**How to complete this task**
Restate the listing below word for word; no pictures belong in the copy.

**Data**
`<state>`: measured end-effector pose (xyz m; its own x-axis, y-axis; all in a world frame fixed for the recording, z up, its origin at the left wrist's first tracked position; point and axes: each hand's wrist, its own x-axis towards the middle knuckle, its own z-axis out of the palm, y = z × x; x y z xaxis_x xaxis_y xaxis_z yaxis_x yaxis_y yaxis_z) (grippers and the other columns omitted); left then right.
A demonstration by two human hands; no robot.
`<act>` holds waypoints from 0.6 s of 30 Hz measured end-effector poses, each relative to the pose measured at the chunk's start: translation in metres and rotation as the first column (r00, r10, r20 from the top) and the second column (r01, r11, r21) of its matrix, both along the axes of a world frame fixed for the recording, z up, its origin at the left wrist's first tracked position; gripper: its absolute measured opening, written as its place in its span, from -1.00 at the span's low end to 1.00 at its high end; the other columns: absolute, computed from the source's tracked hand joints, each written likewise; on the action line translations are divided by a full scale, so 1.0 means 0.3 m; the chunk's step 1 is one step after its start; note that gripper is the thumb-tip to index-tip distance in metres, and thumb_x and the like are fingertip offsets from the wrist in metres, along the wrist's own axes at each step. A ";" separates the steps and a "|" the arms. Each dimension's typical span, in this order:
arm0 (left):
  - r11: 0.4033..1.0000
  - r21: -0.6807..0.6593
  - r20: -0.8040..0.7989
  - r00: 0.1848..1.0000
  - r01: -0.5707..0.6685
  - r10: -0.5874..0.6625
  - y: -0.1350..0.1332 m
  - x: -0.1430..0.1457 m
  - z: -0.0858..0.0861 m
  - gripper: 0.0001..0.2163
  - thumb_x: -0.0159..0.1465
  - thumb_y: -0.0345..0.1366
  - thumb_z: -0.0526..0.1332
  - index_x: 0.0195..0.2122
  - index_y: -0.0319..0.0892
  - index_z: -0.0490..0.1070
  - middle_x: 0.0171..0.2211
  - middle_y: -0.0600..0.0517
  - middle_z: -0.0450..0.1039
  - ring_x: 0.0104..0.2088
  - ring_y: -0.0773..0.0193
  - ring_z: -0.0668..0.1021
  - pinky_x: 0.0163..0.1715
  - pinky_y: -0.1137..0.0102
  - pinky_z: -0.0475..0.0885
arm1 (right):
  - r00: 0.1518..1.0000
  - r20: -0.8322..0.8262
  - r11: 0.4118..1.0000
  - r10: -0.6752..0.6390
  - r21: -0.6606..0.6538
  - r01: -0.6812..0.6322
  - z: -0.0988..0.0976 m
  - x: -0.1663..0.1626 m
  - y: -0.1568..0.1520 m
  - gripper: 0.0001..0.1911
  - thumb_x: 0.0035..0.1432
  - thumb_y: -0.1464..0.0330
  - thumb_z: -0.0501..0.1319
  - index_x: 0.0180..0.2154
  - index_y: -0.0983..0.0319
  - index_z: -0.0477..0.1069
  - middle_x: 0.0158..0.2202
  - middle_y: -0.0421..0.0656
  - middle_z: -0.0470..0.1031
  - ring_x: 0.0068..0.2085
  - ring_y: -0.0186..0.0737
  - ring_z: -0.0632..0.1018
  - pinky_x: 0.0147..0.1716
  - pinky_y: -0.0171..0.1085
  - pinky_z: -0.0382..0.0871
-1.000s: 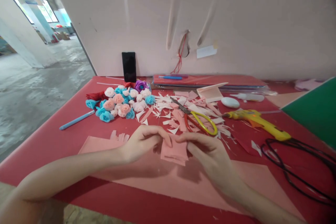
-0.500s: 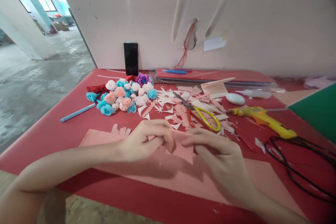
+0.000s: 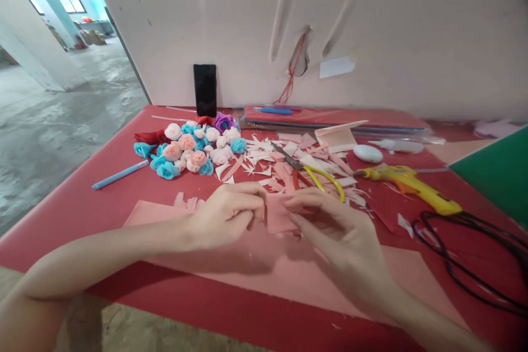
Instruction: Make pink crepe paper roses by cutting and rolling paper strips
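"So, where do you have the small pink piece (image 3: 280, 214)?"

"I see it up between left and right, over the far part of the long pink sheet (image 3: 264, 286) on the red desk (image 3: 193, 300). The scissors (image 3: 301, 165) lie just beyond, on the far side, among paper scraps (image 3: 258, 149)."

"And the grip?"

"My right hand (image 3: 344, 225) pinches its right part between thumb and forefinger. The left hand (image 3: 229, 214) curls its fingers at the left edge; I can't tell whether they grip."

"How should it handle?"

"I judge it nearly weightless, soft and thin like paper, easy to crease or tear. If it's layered, and I can't be sure, the layers could slide."

"Where would you hold it?"

"I'd pinch lightly at the left and right edges, catching any layers together, and keep pressure off the middle."
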<state>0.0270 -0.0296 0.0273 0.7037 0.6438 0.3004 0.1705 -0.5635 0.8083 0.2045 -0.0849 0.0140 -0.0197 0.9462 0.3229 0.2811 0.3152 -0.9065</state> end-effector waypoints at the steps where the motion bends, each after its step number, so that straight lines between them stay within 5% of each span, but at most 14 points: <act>1: 0.998 -0.063 0.011 1.000 -0.022 0.022 0.007 -0.002 -0.001 -0.82 -0.06 -0.57 -0.12 -0.70 -0.21 0.09 -0.56 0.08 0.24 -0.52 0.43 0.34 -0.46 0.50 0.28 | 1.000 -0.006 1.000 -0.009 -0.010 0.009 0.001 0.000 0.001 -0.83 0.00 0.50 0.17 -0.37 0.13 0.43 -0.32 -0.22 0.45 -0.35 -0.34 0.49 -0.40 -0.43 0.43; 6: 0.928 -0.374 -0.019 1.000 0.001 -0.009 0.043 -0.006 0.004 -0.89 0.14 -0.43 -0.06 -0.42 -0.19 0.23 -0.47 0.11 0.29 -0.51 0.46 0.37 -0.50 0.54 0.31 | 0.998 0.024 0.994 0.053 -0.097 -0.051 0.007 -0.002 0.003 -0.88 0.01 0.44 0.16 -0.36 0.16 0.43 -0.34 -0.18 0.46 -0.36 -0.28 0.50 -0.41 -0.36 0.45; 10: 0.943 -0.324 -0.177 0.974 0.079 -0.142 0.056 0.004 0.010 -0.89 0.17 -0.29 0.09 -0.43 -0.21 0.32 -0.48 0.11 0.37 -0.45 0.45 0.40 -0.41 0.54 0.31 | 0.989 0.068 0.981 0.128 -0.155 -0.116 -0.011 -0.002 0.014 -0.79 0.03 0.41 0.15 -0.22 0.16 0.37 -0.36 -0.18 0.45 -0.36 -0.29 0.50 -0.39 -0.36 0.46; 15: 0.941 -0.334 -0.226 0.965 0.050 -0.131 0.055 0.017 -0.005 -0.88 0.12 -0.33 0.15 -0.52 -0.24 0.31 -0.57 0.15 0.32 -0.54 0.50 0.33 -0.50 0.57 0.26 | 0.965 0.179 0.978 0.193 -0.113 -0.175 -0.032 0.009 0.036 -0.67 0.01 0.45 0.10 -0.11 0.21 0.25 -0.36 -0.16 0.42 -0.38 -0.32 0.49 -0.45 -0.38 0.44; 18: 0.934 -0.357 -0.231 0.966 0.029 -0.118 0.046 0.024 -0.010 -0.87 0.06 -0.39 0.16 -0.59 -0.24 0.24 -0.62 0.18 0.23 -0.58 0.51 0.28 -0.53 0.57 0.24 | 0.977 0.107 0.980 0.187 -0.091 -0.177 -0.018 0.009 0.045 -0.67 0.00 0.45 0.08 -0.12 0.21 0.23 -0.35 -0.15 0.40 -0.36 -0.32 0.49 -0.39 -0.35 0.44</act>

**Task output**
`<state>`: measured end-effector pose (xyz m; its own x-axis, y-axis; all in a world frame fixed for the recording, z up, its origin at the left wrist's first tracked position; point and axes: each hand's wrist, its own x-axis towards the middle knuckle, its own z-axis out of the palm, y = z × x; x y z xaxis_x xaxis_y xaxis_z yaxis_x yaxis_y yaxis_z) (grippers and the other columns omitted); left then right.
A demonstration by two human hands; no robot.
`<act>` holds waypoints from 0.6 s of 30 Hz measured end-effector poses, each relative to the pose measured at the chunk's start: translation in metres and rotation as the first column (r00, r10, r20 from the top) and the second column (r01, r11, r21) of its matrix, both along the axes of a world frame fixed for the recording, z up, its origin at the left wrist's first tracked position; gripper: its absolute measured opening, written as its place in its span, from -1.00 at the span's low end to 1.00 at its high end; the other columns: absolute, computed from the source's tracked hand joints, each written likewise; on the action line translations are divided by a full scale, so 1.0 means 0.3 m; the chunk's step 1 is one step after its start; note that gripper is the thumb-tip to index-tip distance in metres, and thumb_x and the like are fingertip offsets from the wrist in metres, along the wrist's own axes at each step. A ";" separates the steps and a "|" the arms. Each dimension's typical span, in this order:
arm0 (left):
  - r11: 0.4033..1.0000
  - r21: -0.6807..0.6593
  - r20: -0.8040..0.7989
  - r00: 0.1848..1.0000
  - r01: -0.5707..0.6685
  - r10: -0.5874..0.6625
  - y: -0.1350..0.1332 m
  - x: -0.1430..0.1457 m
  - z: -0.0858..0.0861 m
  - gripper: 0.0001..0.2163
  - thumb_x: -0.0159..0.1465
  - thumb_y: -0.0345..0.1366
  - thumb_z: -0.0526..0.1332
  - index_x: 0.0195..0.2122
  - index_y: -0.0319..0.0892
  - index_z: -0.0490..0.1070
  - middle_x: 0.0171..0.2211
  - middle_y: -0.0600..0.0517
  - middle_z: -0.0450..0.1039
  - ring_x: 0.0104..0.2088
  - ring_y: -0.0773..0.0193
  - ring_z: -0.0668..0.1021
  - pinky_x: 0.0163..0.1715
  - pinky_y: -0.1137..0.0102
  - pinky_z: -0.0475..0.0885
arm1 (right):
  - r00: 0.1518..1.0000
  - r20: -0.8322..0.8262
  - r11: 0.4118..1.0000
  - r10: -0.6752..0.6390
  - r21: -0.6606..0.6538
  - r01: -0.6812..0.6322
  - z: -0.0988..0.0976 m
  - x: -0.1663..0.1626 m
  - y: -0.1568..0.1520 m
  - gripper: 0.0001..0.1911
  - thumb_x: 0.0035..0.1432
  - thumb_y: -0.1464..0.0330
  - thumb_z: -0.0501..0.1319
  - index_x: 0.0180..0.2154
  - index_y: -0.0983..0.0319
  - index_z: -0.0477..0.1069
  - middle_x: 0.0158..0.2202
  - middle_y: -0.0421..0.0656
  - middle_z: -0.0470..0.1031
  - ring_x: 0.0068..0.2085
  - ring_y: -0.0186..0.0737
  - ring_z: -0.0632..0.1018
  - pinky_x: 0.0147..0.1716
  - pinky_y: -0.0171..0.1085
  - pinky_z: -0.0382..0.0871
-1.000s: 
-0.500s: 
+0.000s: 
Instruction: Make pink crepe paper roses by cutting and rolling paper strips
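"So, where do you have the small pink piece (image 3: 280, 214)?"

"I see it up between left and right, over the far part of the long pink sheet (image 3: 264, 286) on the red desk (image 3: 193, 300). The scissors (image 3: 301, 165) lie just beyond, on the far side, among paper scraps (image 3: 258, 149)."

"And the grip?"

"My right hand (image 3: 344, 225) pinches its right part between thumb and forefinger. The left hand (image 3: 229, 214) curls its fingers at the left edge; I can't tell whether they grip."

"How should it handle?"

"I judge it nearly weightless, soft and thin like paper, easy to crease or tear. If it's layered, and I can't be sure, the layers could slide."

"Where would you hold it?"

"I'd pinch lightly at the left and right edges, catching any layers together, and keep pressure off the middle."
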<state>0.0270 -0.0296 0.0273 0.7037 0.6438 0.3004 0.1705 -0.5635 0.8083 0.2045 -0.0849 0.0140 -0.0197 0.9462 0.3229 0.2811 0.3152 -0.9065</state> end-effector waypoints at the steps where the motion bends, each after its step number, so that straight lines between them stay within 5% of each span, but at most 14 points: <act>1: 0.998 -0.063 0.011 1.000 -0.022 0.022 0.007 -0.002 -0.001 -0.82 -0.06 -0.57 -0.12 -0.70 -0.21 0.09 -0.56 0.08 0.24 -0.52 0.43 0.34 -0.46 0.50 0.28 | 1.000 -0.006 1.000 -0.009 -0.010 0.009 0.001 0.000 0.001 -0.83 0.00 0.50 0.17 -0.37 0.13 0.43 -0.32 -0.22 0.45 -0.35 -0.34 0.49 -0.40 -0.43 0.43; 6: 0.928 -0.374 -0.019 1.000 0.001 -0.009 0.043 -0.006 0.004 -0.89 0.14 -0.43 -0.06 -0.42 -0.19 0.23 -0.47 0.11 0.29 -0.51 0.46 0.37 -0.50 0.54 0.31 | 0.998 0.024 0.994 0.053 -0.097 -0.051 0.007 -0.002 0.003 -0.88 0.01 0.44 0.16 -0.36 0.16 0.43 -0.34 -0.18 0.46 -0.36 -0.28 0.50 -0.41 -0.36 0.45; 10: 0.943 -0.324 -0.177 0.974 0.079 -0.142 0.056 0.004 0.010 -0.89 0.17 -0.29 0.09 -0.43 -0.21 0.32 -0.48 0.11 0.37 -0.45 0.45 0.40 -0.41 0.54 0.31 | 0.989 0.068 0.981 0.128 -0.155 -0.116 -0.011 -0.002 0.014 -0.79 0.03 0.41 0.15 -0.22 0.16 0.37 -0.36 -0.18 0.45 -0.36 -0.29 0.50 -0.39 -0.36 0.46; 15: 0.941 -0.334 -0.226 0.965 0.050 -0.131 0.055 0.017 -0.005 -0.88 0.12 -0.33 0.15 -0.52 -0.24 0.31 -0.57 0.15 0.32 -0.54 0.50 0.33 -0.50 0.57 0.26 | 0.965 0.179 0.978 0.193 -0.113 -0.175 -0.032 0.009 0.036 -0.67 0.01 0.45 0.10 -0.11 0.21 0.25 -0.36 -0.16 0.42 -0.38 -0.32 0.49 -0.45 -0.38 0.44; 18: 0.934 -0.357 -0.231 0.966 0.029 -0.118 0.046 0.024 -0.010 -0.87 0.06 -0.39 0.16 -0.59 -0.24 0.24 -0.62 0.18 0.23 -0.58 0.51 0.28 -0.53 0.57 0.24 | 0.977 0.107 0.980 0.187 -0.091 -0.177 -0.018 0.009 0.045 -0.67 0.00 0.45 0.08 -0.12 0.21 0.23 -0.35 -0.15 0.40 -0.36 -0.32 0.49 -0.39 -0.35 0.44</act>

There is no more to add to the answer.